К саням подошёл Осмол, глянул виновато.

— Прощевай, значица, Матвей Евсеич. Дале без меня.

Матвейка промолчал, а старик оскалился.

— И ты что ль туды? Дурень, ох дурень… Тебе-то какого рожна нать? Ни жены, ни детей, ни надела. Чего оборонять будешь?

Осмол потупился в снег, сказал негромко:

— Обидно мне.

Скинул с плеча суму, положил в сани. Дарёнка потянулась к тесьме — развязать, но тут же одёрнулась: можно ли? Осмол кивнул.

— Здесь шкурки беличьи да холста кусок. На приданое себе возьми, — и повернул к дороге.

— Эй, воронежской, — от костра поднялся рябой. — Дожидайся. С тобою пойду.

— Ещё один, — скрипнул старик. — Давайте, давайте, бегите. Ишь, гордые, обидно им… А мы вот не гордые, не гордые мы! К бесу… куды хотите… мы уж без вас как-нито…

Матвейка спустился с саней, натянул на голову шапку. Поискал рукавицы, не нашёл, махнул рукою, вздохнул.

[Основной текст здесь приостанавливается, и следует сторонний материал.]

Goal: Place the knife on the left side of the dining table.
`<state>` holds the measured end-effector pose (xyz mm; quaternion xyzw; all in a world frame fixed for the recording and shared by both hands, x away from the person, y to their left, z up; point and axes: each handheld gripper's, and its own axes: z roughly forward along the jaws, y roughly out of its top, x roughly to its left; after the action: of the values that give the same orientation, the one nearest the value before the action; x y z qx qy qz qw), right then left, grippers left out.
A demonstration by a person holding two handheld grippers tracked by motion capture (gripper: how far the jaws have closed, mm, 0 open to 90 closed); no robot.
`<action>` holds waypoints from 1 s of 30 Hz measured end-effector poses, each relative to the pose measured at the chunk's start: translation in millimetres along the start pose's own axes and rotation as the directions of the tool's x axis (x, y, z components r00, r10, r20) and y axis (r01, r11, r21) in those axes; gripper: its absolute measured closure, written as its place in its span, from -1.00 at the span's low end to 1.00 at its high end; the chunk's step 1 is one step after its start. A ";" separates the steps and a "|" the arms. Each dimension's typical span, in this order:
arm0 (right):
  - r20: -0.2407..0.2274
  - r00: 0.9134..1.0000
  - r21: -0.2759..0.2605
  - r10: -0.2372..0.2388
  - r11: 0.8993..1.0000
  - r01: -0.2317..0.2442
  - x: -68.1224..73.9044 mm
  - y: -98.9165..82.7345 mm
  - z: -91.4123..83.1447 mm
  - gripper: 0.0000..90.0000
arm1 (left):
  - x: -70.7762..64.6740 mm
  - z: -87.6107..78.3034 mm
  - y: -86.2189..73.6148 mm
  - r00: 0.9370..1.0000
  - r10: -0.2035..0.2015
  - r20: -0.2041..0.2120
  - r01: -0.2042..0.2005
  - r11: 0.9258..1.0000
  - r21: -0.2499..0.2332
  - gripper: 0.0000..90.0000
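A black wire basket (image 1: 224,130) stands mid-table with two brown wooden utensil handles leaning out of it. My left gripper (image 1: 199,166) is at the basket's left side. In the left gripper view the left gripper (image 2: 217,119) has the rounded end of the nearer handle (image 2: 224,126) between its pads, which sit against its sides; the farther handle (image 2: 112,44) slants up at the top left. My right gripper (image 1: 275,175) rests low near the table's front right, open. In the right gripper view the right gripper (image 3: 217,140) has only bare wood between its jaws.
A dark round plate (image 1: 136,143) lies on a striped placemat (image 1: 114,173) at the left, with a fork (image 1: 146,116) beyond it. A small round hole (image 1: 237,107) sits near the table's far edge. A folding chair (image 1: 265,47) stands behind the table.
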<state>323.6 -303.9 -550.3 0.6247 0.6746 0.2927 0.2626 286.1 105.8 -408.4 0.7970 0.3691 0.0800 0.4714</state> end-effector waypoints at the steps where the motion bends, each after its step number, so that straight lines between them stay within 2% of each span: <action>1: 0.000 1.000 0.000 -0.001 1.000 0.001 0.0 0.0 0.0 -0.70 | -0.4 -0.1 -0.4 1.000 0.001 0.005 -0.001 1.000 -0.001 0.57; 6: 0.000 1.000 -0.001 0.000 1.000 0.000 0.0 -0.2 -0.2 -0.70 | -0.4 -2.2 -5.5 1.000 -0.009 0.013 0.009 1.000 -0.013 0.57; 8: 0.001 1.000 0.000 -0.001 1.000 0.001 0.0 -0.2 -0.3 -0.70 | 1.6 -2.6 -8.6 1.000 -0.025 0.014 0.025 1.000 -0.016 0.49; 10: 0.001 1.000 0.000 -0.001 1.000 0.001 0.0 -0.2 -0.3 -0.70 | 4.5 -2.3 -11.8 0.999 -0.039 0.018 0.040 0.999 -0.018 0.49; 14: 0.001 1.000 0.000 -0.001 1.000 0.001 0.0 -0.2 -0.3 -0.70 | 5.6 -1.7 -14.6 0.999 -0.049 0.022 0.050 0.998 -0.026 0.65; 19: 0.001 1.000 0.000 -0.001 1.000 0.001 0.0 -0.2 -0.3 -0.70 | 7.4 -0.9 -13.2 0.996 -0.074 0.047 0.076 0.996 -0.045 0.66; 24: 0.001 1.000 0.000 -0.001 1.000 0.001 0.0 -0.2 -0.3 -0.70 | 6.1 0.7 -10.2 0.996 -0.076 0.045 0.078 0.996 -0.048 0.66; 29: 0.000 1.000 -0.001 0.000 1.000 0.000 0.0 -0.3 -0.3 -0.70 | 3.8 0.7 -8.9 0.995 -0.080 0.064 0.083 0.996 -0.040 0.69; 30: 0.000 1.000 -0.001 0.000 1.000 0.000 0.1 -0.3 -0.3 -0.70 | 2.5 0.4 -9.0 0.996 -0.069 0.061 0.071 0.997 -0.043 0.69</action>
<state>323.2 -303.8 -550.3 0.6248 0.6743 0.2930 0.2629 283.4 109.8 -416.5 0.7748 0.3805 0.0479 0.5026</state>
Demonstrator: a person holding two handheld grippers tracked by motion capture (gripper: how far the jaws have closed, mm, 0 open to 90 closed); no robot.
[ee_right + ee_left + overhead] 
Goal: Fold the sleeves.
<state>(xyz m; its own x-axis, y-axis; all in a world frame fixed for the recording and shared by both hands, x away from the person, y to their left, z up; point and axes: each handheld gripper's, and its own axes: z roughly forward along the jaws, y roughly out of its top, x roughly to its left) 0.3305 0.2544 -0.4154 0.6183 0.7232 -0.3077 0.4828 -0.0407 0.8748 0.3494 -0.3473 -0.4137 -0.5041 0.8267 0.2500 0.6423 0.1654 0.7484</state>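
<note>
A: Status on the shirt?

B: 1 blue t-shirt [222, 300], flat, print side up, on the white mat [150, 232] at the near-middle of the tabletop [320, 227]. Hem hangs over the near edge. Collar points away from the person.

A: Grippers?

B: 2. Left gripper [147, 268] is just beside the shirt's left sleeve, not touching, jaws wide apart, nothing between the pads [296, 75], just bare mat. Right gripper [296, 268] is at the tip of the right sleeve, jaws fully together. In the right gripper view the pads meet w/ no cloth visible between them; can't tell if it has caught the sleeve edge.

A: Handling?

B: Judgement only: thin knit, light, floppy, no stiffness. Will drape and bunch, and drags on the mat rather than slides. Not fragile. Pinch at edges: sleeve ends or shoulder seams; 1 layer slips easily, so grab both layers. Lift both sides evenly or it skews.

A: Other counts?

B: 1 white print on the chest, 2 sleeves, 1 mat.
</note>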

От Бабьего Омута до Инютиных Мхов двенадцать вёрст. Пешему полдня пути. А потом ещё полдня на Болотино. Можно, конечно, на Воинов, а дале Парой, но Пара уж слишком петляет… А так… Если поспешить, то к послезавтрему в самый раз на Ложву выйти можно. Успеют. Непременно успеют, вона как в шаге прибавили…

Матвейка долго смотрел в спины уходящим, благо утро поспело вовремя, и видно было хорошо, потом повернулся к жене и прошипел со злостью:

— Ну, чё застыла? Репины-то давай.

Многие князи местные, и воеводы крепкие, и воинство все равно умерли и единую смертную чашу испили. Ни один из них не возвратился вспять: все вместе мёртвые лежали… И стал Батый воевать землю Рязанскую, и град Пронск, и град Бел, и Ижеславец разорил до основания и всех людей побил без милости. И текла кровь христианская аки река сильная…

(Повесть о разорении Рязани Батыем).

Дорога к храму

Давно здесь прозвучал последний стон. Безмолвен Стикс, ладья стоит пустая… И слышен плачь — то плачет сам Харон, Не смертных, а бессмертных поджидая…
Илтон

Тропинка начиналась у прикрытой туманной дымкой реки, тянулась вдоль песчаного пляжа, потом резко сворачивала вправо и, тяжело отдуваясь, взбиралась на каменистый холм. Холм был высокий, изъеденный некрасивыми морщинами былых оползней и обвалов. Такие холмы не редкость для Фессалии, особенно северной её части, где сразу за плодородными землями Темпейской долины стеной вставали неприступные горы. Добравшись до середины подъёма, туда, где склоны становились более пологими, тропинка ныряла в оливковую рощу, но почти сразу выбиралась на открытое место и, пробежав ещё несколько шагов, упиралась в пропилеи — каменные ворота храма. Было время, когда ворота закрывали тяжёлые дубовые створы, а гипсовые привратники сурово вглядывались в лица паломников. Теперь от створов остались лишь гнилые обломки, валявшиеся на заросшей травой обочине.

Храм стоял в глубине двора едва видимый за зелёными красками молодой растительности. Тонкие лианы дикого винограда стелились по гранитному полу, густо оплетали мраморные колонны, свивались воедино, образуя огромные гирлянды, набрасывались на серые стены и спадали к фундаменту распушившимся веером. Только крыша, омываемая дождями и ветром, как прежде сияла безукоризненной белизной. Некогда величественный и гордый, ныне храм походил на уставшего путника, присевшего под тенью раскидистого дерева и уснувшего. Навечно.